_Goal of the exercise:_ Would you please report how many lines of the listing contain "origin"? Reply with that number only.
━━━━━ Data for processing
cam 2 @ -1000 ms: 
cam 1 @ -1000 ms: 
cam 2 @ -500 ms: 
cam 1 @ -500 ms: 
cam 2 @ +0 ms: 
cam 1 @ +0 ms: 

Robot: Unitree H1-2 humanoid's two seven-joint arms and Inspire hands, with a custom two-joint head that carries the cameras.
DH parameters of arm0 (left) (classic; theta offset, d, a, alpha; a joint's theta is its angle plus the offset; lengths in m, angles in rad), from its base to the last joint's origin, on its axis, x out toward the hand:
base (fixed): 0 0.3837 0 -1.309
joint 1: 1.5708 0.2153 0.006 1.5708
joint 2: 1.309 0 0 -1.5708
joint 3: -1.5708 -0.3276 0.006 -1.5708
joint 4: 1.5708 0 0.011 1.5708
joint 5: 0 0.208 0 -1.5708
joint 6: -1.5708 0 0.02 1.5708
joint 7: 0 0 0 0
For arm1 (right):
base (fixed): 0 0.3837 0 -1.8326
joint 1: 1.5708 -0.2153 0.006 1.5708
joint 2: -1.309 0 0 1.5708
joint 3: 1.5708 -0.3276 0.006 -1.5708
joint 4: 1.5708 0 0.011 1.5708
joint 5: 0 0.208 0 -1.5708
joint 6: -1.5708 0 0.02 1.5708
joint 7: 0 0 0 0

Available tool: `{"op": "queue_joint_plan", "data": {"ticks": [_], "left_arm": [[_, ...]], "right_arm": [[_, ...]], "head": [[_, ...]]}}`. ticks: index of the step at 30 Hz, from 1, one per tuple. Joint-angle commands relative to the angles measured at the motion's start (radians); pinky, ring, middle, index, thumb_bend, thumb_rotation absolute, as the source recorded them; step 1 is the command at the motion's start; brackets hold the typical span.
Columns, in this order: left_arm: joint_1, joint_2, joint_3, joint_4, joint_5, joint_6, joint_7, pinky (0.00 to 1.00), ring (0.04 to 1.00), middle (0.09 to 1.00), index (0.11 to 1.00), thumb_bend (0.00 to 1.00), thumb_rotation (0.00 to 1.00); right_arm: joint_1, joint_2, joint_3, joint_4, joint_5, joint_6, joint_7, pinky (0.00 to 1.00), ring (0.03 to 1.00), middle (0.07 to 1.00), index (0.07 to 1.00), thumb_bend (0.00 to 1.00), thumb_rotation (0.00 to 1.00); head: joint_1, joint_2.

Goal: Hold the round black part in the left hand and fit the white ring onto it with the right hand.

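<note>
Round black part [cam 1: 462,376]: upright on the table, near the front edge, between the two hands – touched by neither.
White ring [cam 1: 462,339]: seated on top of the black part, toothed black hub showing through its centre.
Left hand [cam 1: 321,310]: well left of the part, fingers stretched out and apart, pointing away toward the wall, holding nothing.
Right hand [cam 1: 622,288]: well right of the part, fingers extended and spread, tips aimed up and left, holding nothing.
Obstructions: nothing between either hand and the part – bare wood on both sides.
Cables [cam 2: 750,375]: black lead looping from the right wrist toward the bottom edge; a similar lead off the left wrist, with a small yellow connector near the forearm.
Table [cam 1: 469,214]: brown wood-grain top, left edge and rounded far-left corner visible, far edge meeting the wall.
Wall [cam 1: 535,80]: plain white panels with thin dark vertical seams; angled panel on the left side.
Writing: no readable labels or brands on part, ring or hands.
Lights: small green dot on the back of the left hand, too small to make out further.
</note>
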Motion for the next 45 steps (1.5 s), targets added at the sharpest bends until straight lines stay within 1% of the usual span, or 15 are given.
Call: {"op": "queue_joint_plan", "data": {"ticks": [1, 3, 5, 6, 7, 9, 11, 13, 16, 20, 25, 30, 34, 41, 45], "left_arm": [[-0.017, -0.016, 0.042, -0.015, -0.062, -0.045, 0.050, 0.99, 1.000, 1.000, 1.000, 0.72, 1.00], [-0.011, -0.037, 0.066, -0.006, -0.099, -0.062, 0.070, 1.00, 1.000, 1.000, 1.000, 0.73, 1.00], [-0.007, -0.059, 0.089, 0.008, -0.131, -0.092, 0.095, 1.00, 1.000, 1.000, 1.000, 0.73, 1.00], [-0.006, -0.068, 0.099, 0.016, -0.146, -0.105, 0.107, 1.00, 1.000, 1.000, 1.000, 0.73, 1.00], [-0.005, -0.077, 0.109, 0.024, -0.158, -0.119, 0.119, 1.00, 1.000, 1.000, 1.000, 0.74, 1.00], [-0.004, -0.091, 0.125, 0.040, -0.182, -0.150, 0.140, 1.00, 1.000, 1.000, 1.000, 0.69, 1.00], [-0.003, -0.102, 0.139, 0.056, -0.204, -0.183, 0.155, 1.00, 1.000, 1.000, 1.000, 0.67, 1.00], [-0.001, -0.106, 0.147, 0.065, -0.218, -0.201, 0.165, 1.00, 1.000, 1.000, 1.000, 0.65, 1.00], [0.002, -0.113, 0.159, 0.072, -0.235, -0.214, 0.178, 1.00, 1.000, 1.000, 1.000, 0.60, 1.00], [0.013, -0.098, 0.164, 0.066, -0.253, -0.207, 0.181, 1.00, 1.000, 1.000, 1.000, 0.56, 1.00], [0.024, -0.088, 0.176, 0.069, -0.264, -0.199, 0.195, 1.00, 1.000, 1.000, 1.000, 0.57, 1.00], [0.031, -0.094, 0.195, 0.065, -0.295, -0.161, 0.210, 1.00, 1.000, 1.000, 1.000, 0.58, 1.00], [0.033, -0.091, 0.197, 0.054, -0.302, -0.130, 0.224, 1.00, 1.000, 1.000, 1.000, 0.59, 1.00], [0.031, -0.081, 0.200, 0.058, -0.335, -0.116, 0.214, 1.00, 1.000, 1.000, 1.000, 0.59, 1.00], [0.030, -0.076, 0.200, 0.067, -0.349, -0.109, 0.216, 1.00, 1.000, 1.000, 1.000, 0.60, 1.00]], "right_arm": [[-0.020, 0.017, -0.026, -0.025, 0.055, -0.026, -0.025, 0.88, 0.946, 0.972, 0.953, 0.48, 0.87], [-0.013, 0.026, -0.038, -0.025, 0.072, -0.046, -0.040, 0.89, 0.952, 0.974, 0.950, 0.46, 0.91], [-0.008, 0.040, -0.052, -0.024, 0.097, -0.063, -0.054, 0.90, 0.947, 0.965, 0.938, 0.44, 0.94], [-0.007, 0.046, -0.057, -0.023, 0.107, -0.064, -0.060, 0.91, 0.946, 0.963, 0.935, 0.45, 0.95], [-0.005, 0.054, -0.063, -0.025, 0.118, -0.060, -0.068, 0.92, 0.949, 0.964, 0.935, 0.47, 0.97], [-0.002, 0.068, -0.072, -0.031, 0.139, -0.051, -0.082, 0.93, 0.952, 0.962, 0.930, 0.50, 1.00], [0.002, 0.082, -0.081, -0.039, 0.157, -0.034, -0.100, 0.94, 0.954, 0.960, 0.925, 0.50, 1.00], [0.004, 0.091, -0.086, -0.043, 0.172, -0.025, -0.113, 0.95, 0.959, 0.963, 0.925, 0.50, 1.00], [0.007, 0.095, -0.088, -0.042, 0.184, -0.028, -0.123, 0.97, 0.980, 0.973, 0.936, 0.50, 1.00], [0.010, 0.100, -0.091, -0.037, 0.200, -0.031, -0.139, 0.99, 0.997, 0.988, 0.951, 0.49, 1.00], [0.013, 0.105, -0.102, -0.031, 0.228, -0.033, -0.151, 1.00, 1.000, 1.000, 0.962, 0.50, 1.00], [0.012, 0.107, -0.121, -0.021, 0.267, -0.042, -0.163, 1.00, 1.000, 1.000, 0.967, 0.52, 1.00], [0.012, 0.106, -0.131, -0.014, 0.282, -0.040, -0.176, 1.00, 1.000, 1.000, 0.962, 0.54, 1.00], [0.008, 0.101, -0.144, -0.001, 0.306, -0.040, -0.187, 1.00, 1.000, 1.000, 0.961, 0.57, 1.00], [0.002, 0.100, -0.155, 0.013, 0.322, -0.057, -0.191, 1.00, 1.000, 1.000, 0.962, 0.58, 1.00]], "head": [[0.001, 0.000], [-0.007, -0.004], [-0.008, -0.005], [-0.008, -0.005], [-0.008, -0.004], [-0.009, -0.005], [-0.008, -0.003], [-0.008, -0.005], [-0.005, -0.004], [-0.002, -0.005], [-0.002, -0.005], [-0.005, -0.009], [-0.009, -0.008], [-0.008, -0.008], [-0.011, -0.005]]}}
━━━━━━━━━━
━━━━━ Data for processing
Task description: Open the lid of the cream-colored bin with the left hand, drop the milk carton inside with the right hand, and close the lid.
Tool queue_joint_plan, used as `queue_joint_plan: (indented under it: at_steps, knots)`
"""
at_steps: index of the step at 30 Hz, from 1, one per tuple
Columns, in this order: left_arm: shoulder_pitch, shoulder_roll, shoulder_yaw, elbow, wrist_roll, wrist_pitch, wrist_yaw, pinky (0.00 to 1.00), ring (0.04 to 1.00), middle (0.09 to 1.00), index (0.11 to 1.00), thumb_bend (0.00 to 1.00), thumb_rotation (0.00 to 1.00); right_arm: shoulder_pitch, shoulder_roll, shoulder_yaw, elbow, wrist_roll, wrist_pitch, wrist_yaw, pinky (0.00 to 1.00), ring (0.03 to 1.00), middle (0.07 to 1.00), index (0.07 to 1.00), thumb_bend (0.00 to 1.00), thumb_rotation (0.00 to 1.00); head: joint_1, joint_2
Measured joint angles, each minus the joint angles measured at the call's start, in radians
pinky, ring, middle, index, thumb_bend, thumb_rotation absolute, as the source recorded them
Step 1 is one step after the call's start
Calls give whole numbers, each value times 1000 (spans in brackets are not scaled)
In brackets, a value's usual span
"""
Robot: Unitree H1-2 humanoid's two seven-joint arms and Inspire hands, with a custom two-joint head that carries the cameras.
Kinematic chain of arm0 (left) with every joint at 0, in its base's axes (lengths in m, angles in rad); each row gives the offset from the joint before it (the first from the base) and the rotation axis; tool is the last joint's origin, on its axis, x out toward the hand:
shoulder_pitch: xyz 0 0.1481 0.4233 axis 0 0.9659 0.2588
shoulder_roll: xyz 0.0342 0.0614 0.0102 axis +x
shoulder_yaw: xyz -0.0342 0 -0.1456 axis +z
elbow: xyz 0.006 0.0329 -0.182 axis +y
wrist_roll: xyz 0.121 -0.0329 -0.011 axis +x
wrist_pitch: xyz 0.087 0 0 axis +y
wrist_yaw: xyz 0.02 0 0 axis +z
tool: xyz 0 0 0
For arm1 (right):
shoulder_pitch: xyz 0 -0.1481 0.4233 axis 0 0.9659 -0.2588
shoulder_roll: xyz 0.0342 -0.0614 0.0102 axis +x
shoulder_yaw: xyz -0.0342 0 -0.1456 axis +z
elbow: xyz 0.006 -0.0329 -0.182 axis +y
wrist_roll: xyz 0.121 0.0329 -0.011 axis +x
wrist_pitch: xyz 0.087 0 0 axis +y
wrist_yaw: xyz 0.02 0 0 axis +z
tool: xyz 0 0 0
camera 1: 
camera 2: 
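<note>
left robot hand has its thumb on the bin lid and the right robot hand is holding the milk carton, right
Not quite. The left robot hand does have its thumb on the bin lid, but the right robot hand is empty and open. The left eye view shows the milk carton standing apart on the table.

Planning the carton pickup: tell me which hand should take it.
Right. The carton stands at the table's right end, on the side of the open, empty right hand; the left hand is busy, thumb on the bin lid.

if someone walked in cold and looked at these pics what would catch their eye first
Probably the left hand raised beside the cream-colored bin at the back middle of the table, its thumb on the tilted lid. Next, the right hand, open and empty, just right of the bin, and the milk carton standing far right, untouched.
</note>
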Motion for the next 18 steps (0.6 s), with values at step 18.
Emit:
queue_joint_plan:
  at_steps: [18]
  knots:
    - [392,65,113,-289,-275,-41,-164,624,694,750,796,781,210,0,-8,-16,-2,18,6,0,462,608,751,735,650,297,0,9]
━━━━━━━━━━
_Response to the exercise:_ 2